##### Provided data

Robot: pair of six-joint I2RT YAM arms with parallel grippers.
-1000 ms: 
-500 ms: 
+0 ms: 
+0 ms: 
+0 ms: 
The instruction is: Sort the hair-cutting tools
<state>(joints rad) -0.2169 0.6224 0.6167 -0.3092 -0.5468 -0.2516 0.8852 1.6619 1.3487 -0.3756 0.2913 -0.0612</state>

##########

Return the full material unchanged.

_Solution_:
Robot: pair of six-joint I2RT YAM arms with parallel grippers.
-1000 ms: 
-500 ms: 
+0 ms: 
+0 ms: 
+0 ms: 
The instruction is: Sort the hair-cutting tools
<state>(joints rad) -0.2169 0.6224 0.6167 -0.3092 -0.5468 -0.2516 0.8852 1.6619 1.3487 -0.3756 0.2913 -0.0612</state>

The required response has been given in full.